Supplied entries Block Start
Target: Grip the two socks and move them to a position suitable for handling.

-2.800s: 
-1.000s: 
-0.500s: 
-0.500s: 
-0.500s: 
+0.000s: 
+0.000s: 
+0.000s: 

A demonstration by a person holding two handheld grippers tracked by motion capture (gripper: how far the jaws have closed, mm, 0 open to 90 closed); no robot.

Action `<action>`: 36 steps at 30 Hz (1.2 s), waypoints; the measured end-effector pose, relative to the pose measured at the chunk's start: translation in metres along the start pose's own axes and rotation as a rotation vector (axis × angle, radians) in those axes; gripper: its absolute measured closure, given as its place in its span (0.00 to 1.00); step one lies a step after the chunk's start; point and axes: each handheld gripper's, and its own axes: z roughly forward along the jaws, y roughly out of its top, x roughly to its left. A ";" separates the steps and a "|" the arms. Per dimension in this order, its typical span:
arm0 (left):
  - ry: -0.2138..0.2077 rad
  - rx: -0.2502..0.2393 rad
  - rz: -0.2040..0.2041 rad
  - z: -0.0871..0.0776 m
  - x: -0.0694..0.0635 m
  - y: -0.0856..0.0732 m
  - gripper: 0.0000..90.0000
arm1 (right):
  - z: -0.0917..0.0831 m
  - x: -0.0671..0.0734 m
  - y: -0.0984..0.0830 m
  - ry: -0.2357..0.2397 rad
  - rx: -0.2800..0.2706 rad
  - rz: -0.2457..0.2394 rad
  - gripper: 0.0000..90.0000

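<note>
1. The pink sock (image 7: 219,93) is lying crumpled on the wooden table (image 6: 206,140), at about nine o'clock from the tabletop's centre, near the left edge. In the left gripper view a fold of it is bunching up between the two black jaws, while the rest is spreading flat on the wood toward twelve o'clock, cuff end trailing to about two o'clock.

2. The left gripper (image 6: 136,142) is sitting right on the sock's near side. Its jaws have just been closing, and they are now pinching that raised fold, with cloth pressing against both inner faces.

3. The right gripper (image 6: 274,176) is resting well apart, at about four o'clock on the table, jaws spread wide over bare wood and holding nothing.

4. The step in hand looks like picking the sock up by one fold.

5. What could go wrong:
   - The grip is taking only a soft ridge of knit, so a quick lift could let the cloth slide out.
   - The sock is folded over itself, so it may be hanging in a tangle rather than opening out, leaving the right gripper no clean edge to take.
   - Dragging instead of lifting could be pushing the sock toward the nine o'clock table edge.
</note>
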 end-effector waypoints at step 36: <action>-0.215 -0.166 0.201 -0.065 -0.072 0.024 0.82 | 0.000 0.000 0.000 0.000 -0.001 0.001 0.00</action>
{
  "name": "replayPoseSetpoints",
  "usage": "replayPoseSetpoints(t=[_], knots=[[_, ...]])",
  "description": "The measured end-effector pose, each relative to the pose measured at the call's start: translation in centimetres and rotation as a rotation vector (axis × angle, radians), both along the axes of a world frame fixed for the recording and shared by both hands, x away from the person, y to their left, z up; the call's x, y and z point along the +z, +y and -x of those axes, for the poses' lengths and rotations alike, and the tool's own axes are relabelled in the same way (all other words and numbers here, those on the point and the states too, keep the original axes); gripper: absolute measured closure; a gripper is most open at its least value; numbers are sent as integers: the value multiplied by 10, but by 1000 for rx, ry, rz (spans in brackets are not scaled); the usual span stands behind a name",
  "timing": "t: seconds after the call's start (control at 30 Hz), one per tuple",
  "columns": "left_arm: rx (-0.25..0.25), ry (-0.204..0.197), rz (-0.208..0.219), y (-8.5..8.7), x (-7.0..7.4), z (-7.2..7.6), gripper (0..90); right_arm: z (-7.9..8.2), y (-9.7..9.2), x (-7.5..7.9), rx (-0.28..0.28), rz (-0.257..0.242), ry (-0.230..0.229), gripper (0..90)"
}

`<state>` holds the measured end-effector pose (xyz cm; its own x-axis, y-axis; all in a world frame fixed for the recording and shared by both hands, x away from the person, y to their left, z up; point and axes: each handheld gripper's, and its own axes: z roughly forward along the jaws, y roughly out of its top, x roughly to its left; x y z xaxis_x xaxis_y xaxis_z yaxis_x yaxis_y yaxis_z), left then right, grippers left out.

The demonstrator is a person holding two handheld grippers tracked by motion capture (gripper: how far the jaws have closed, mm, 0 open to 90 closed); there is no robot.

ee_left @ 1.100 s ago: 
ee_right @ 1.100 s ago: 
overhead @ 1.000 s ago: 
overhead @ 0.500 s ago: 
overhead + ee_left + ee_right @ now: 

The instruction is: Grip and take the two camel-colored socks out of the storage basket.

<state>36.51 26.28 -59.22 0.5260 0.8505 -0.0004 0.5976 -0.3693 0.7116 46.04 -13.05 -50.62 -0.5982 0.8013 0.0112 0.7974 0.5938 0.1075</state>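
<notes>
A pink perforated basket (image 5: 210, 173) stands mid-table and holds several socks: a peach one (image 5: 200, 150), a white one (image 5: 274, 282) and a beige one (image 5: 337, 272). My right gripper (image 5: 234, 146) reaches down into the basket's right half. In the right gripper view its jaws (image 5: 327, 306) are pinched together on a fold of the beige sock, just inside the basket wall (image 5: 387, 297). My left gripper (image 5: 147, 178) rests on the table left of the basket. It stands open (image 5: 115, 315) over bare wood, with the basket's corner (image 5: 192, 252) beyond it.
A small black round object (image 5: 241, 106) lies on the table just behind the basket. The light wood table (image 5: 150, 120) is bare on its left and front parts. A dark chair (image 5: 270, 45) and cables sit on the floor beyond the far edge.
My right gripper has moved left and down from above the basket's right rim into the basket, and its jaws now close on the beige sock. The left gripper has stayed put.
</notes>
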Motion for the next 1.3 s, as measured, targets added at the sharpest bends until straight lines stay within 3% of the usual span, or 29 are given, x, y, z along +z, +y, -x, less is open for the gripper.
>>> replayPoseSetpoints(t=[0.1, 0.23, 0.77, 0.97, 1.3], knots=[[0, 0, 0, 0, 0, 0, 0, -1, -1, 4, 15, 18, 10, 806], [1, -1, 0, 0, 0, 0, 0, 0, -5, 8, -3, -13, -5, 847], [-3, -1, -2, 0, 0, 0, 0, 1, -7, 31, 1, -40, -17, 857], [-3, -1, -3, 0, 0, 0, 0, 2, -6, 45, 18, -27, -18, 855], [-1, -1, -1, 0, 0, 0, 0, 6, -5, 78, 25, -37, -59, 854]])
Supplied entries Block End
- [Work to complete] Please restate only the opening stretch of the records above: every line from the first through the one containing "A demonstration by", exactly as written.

- [Task answer]
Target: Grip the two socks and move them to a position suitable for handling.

-2.800s: 
-1.000s: 
-0.500s: 
-0.500s: 
-0.500s: 
+0.000s: 
+0.000s: 
+0.000s: 

A demonstration by a person holding two handheld grippers tracked by motion capture (gripper: how far the jaws have closed, mm, 0 open to 90 closed); no robot.

The full output has been given.